> _WHAT THE TASK REQUIRES_
Copy nothing but the lines below, from the one with "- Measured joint" through the one with "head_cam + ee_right", exactly as written; no pictures should appear.

[Collected data entries]
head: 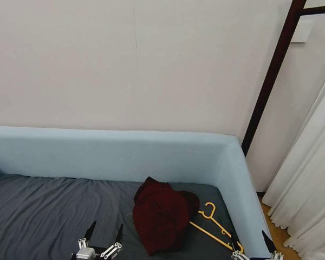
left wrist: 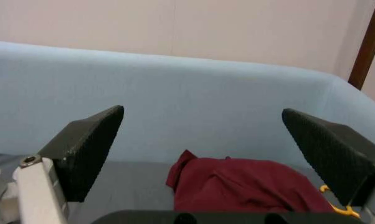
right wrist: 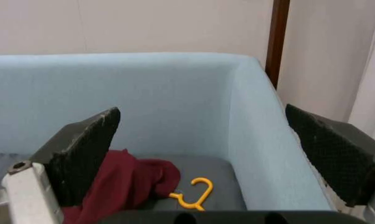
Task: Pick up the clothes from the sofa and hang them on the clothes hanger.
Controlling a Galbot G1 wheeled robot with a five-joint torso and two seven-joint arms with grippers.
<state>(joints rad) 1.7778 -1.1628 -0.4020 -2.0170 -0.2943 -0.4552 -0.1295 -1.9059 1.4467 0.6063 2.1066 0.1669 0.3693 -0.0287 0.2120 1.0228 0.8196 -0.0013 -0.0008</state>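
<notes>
A crumpled dark red garment point(head: 162, 214) lies on the grey seat of the light blue sofa point(head: 114, 154), near its right end. A yellow hanger point(head: 215, 223) rests beside the garment, its hook pointing toward the backrest. My left gripper point(head: 104, 233) hovers open low over the seat, to the left of the garment point(left wrist: 243, 184). My right gripper point(head: 252, 241) is open over the sofa's right armrest, to the right of the hanger point(right wrist: 194, 193) and garment point(right wrist: 122, 184). Neither holds anything.
A dark wooden rack post point(head: 271, 76) rises behind the sofa's right end, against the pale wall. White curtains point(head: 309, 179) hang at the far right. The grey seat point(head: 43, 211) stretches away to the left.
</notes>
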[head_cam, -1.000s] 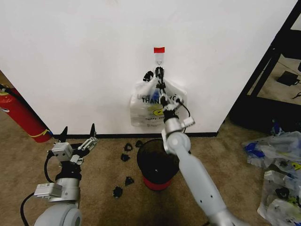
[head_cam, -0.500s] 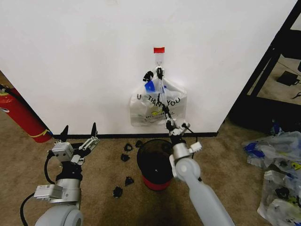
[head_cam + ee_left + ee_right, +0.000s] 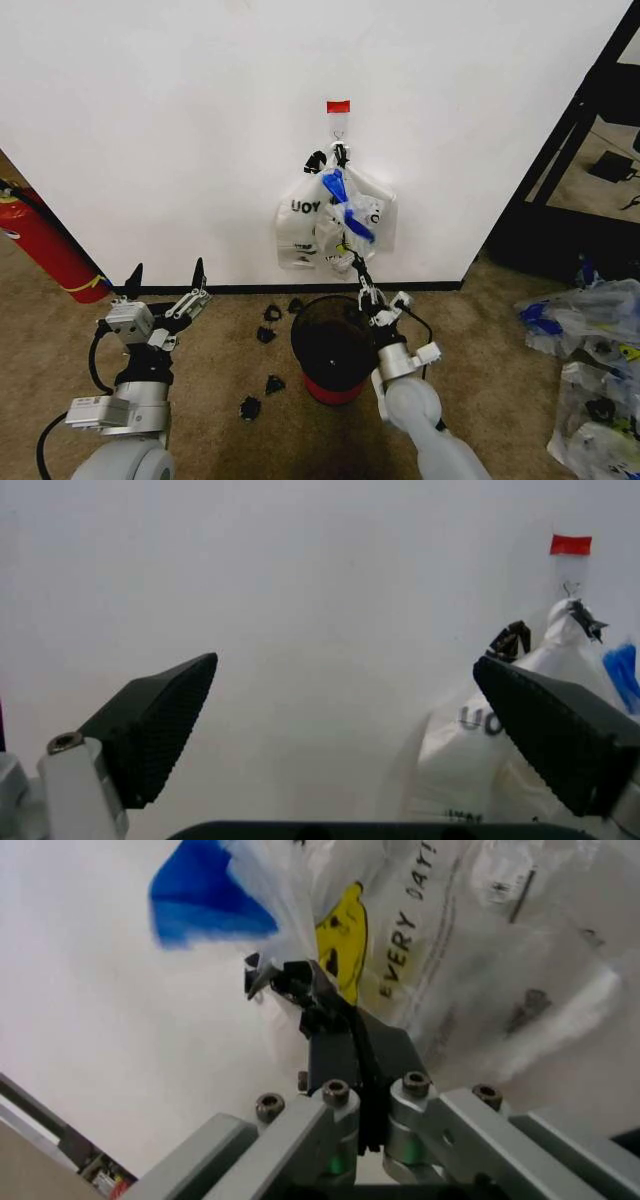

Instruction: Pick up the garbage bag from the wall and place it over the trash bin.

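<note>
Here the right pincer [image 3: 357,264] pinches the garbage bag [image 3: 345,205], partly hiding the whiter bag [image 3: 298,230]; left pincer [image 3: 166,282] gapes wide.

The see-through garbage bag [image 3: 345,208], blue-patched, was stretched down from the wall [image 3: 180,120] hook. The black mesh trash bin [image 3: 330,345] was stood upright just below, nearer.
</note>
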Controlling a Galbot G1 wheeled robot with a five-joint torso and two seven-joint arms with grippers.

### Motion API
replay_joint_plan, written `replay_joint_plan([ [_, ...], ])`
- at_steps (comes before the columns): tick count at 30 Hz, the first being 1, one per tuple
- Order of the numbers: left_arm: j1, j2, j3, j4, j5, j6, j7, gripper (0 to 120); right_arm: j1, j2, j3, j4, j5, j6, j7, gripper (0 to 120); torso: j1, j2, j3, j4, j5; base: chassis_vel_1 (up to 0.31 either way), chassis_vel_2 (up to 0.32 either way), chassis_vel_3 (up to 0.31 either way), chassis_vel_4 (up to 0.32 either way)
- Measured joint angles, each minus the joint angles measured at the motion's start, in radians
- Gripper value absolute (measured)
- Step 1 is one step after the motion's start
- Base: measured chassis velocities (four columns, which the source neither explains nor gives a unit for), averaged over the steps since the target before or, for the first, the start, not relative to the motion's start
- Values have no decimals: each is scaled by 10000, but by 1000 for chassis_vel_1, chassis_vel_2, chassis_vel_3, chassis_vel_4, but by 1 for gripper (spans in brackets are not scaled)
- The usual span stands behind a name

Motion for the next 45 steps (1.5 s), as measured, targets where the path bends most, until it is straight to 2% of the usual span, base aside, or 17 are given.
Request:
replay_joint_plan([
  [13,11,92,2,-26,-43,-12,-3,100,-987,-136,175,-33,-502,971,-1019,0,0,0,0,0,0,0,0,0,0],
  [27,-114,223,-5,107,-193,-5,-11,100,-1407,581,144,-950,-952,1821,-1421,0,0,1,0,1,-1,0,0,0,0],
  [36,-247,343,96,321,-224,11,-14,100,-1585,749,7,-1202,-1299,2164,-1381,0,1,0,0,0,-1,0,0,0,0],
  [45,-627,1001,499,733,-183,56,478,100,-867,517,119,-705,-1536,2251,-1254,0,1,0,2,0,-1,0,0,0,0],
])
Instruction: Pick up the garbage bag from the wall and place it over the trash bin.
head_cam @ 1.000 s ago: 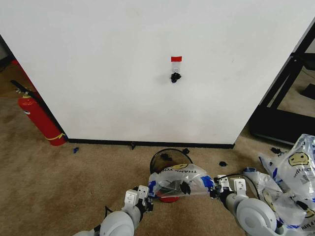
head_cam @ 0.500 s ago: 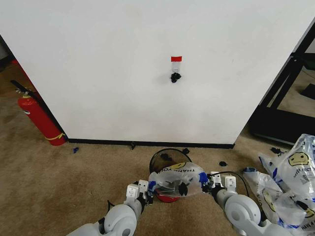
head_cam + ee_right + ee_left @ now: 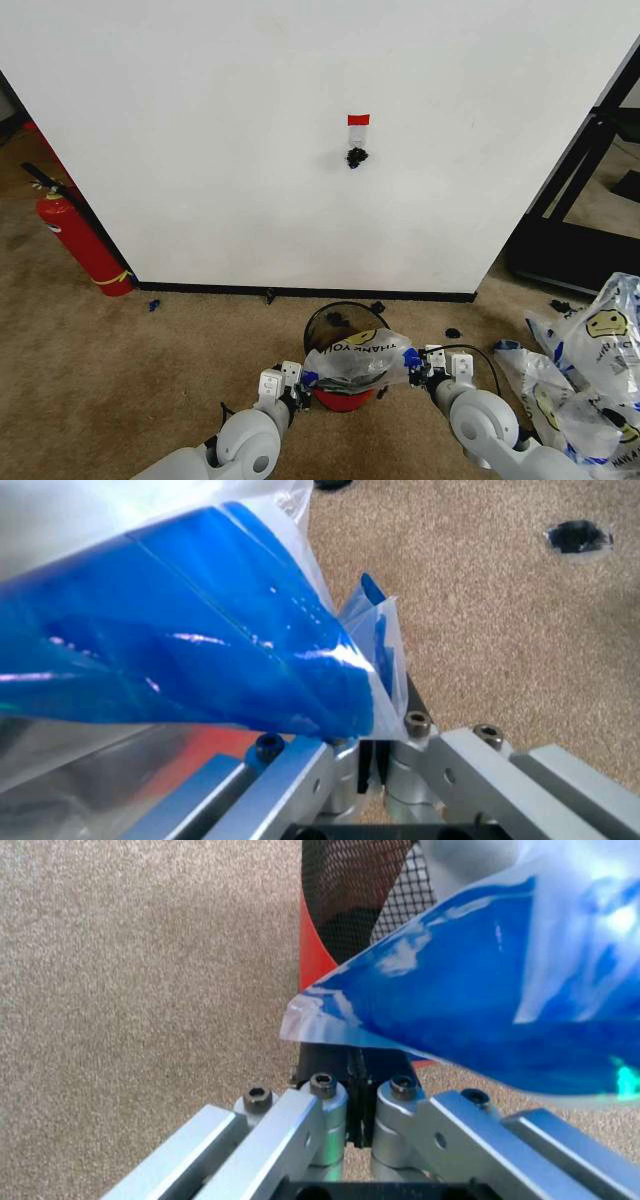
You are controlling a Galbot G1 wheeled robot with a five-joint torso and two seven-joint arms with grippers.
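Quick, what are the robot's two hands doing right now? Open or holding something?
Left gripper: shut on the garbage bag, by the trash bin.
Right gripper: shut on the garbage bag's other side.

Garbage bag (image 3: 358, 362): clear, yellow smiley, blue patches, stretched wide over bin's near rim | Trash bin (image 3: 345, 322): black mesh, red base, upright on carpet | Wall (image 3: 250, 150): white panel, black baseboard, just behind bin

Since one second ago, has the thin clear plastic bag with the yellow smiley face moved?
Yes. The garbage bag, stretched between the left gripper and right gripper, has shifted toward the white wall, farther over the black wire-mesh trash bin.
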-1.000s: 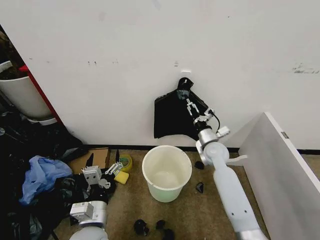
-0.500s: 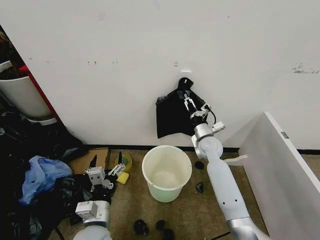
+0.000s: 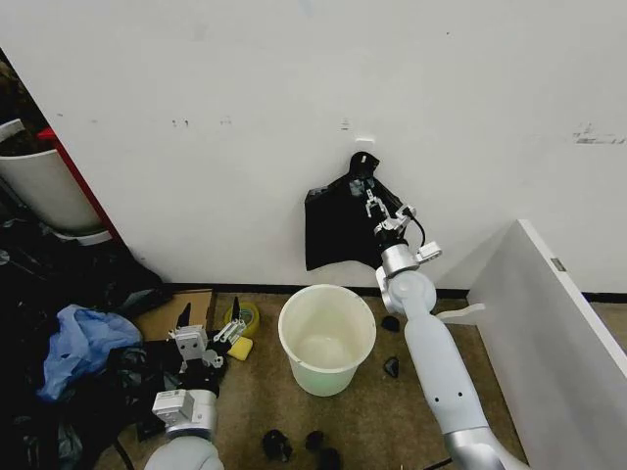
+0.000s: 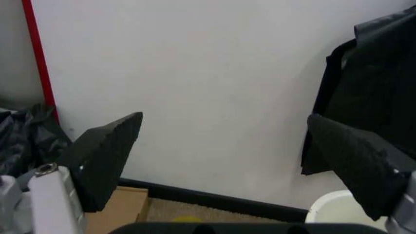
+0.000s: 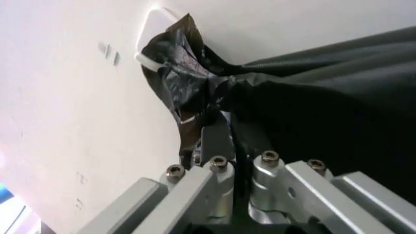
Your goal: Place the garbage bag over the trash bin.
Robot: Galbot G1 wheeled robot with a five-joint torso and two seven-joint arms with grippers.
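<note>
The trash bin [image 3: 327, 377], a round cream-white bucket, stands open on the floor by the wall; its rim also shows in the left wrist view [image 4: 324, 210]. The garbage bag as a loose glossy bag is out of view. Above the bin a flat black fan-shaped bundle [image 3: 335, 233] [image 5: 325, 97] [image 4: 380, 83] hangs by its knotted top from a white wall hook [image 5: 153, 19]. My right gripper [image 3: 370, 198] [image 5: 224, 130] reaches up to just below the knot, shut on a fold of the bundle. My left gripper [image 3: 209, 313] [image 4: 224, 119] is low at the left, open and holding nothing.
A white board [image 3: 549, 333] leans at the right. Dark bags, blue cloth [image 3: 83, 343], flat cardboard [image 3: 176, 311] and a yellow tape roll [image 3: 245, 318] crowd the floor at the left. A larger white tub [image 3: 44, 191] sits far left. Small black scraps [image 3: 294, 446] lie before the bin.
My right gripper has moved up the bundle toward its knot, and the bundle has shifted slightly against the wall. My left gripper has risen a little.
</note>
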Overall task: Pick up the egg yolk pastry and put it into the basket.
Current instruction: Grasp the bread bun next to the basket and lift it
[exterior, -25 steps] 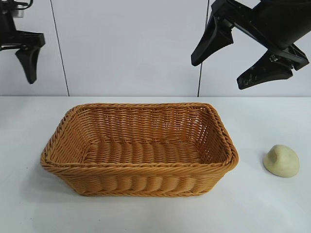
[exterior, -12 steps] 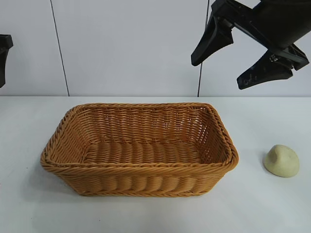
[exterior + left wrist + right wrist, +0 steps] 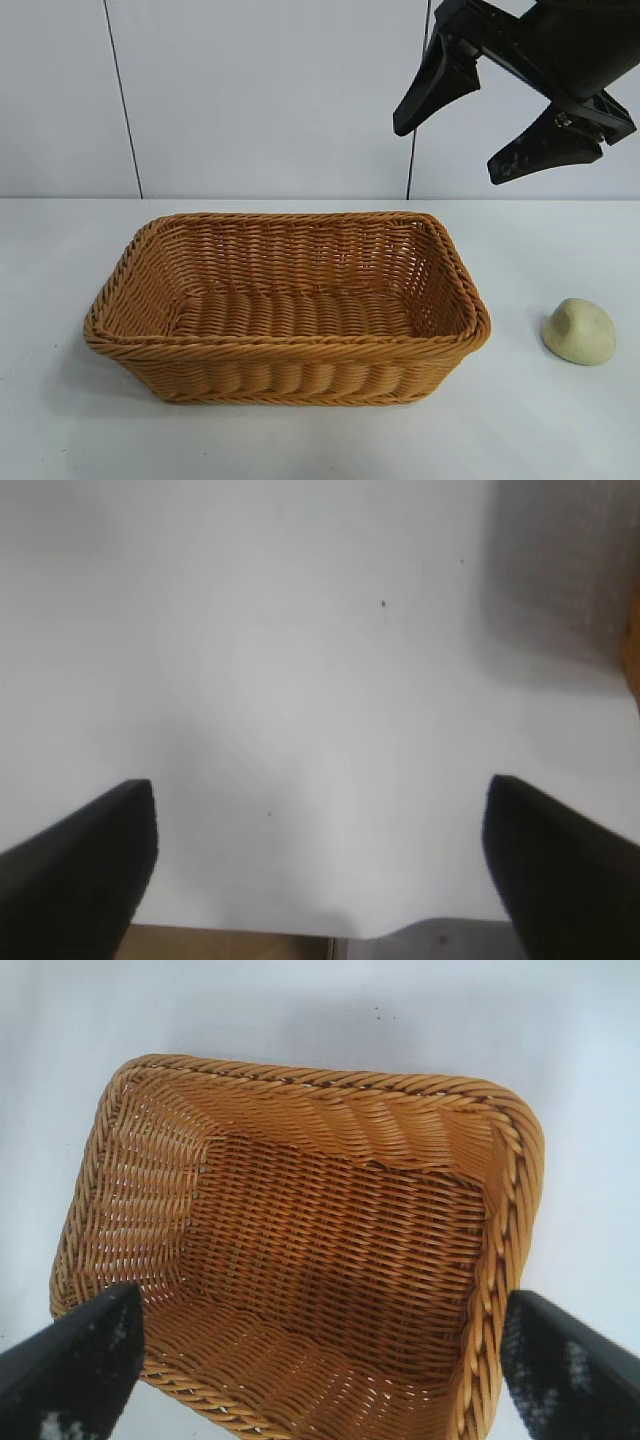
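Wicker basket (image 3: 290, 310) on white table (image 3: 60, 420), nothing inside.
Right gripper (image 3: 455, 135) spread wide, raised above basket's right end, holding nothing; left gripper (image 3: 320, 855) spread over bare table; 1 egg yolk pastry (image 3: 579, 330) right of basket, apart.

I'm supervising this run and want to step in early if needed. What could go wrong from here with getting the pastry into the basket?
The right pincer hangs open high above the basket, not over the egg yolk pastry, so a straight descent would likely meet wicker, not the pastry.

The pastry is a small smooth dome lying near the exterior view's right edge; wide jaws might nudge it away or slip off it.

The basket's raised rim stands between pastry and interior; a low carry could clip it.
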Robot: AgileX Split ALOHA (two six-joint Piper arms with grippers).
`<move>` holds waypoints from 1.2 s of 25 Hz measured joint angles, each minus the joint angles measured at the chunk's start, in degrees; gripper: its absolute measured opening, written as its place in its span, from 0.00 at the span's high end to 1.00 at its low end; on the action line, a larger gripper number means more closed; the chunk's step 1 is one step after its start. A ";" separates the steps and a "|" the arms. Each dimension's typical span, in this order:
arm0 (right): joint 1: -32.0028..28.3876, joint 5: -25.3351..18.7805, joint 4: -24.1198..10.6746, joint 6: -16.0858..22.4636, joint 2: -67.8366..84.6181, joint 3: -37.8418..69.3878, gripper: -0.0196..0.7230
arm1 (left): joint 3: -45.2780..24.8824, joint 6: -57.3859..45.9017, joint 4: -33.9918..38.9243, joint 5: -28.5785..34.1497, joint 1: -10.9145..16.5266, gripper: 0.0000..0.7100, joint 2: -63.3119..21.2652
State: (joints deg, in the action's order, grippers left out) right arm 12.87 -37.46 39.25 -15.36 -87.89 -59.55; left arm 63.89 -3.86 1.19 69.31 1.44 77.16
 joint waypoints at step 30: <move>0.00 -0.28 0.00 0.00 0.00 0.00 0.04 | -35.33 0.23 -0.40 -7.94 0.00 0.10 -75.47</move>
State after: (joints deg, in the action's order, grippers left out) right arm 12.87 -37.74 39.25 -15.36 -87.89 -59.55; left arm 28.56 -3.63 0.78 61.36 1.44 1.70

> _RESPONSE BOX_
- Measured joint angles, each minus the joint angles measured at the motion's start, in radians
- Gripper value absolute (measured)
- Step 1 is one step after the motion's start
- Base: measured chassis velocities (four columns, which the source neither explains nor gives a unit for), averaged over the steps since the target before or, for the first, the start, not relative to the motion's start
- Values have no decimals: each is scaled by 10000, but by 1000 for chassis_vel_1, chassis_vel_2, chassis_vel_3, chassis_vel_4, but by 1 for gripper (spans in brackets are not scaled)
- The usual span stands behind a name

Motion for the next 45 steps (1.5 s), as measured, targets where the path bends most, until it is straight to 2% of the usual span, base aside, or 17 are given.
Request:
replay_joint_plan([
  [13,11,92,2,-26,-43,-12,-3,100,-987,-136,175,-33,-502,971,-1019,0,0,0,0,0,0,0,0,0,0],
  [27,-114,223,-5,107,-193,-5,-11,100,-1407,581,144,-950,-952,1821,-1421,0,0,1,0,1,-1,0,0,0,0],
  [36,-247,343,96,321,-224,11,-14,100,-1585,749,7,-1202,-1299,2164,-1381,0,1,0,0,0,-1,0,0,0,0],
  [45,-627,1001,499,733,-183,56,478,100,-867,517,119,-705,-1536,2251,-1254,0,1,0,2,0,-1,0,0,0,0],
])
Instruction: Pick up the garbage bag from the wall and place it over the trash bin.
head_cam @ 1.000 s ago: 
head_cam @ 0.500 s ago: 
head_cam + ee_right + ee_left @ now: 

There is no additional output for this exercise.